Even coding/developing was harder back then, so that thing alone cut down a lot of the potential shovelware (although there were tons of shitty games back then, too). It may have also cut someone's brilliant idea for the ultimate game, we'll never know.

Unfortunately, since video games are still a form of software, evolution in compilers, IDEs, programming languages and even game genres made it possible for companies and people that normally wouldn't stand a chance to enter the market. This gave us atrocities such as FMV games, licensed engine games, and 3D versions of classic games with dubious playability (try playing Bubble Bobble 3D and see what I mean), just because it's shit-easy to slap your own material on a pre-built engine or just shoot a movie instead of coding a game.

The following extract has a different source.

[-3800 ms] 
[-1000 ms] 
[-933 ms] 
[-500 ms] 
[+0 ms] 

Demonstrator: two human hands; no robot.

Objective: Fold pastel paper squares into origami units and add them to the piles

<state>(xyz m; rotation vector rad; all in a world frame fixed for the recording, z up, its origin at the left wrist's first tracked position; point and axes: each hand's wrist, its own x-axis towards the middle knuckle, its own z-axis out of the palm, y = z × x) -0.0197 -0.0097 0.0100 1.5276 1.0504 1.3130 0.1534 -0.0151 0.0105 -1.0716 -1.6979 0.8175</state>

Contrast the development of Doom with the development of e.g. Corridor 7 (a shitty techbase shooter with a Wold3D engine): Doom was a combination of innovative programming techniques, applied science/mathematics (the BSP algorithms) and novel techniques for spriting/graphics/etc., while Corridor 7 was just slapping some new sprites and sounds over a licensed engine (and no wonder, you probably never heard of it). If you move this scenario forward in time, and replace Doom with Doom 3 and in place of Corridor 7 you place some game using e.g. FPS Maker or the Pie-in-the-sky engine, you'll get my point.

Anyway, in my country we have a saying: "If violins were clarinets, even the Gypsies would able play them".

And game development/industry today is clearly a case of violins allegedly turned into clarinets. And there are a lot of "gypsies" around, too.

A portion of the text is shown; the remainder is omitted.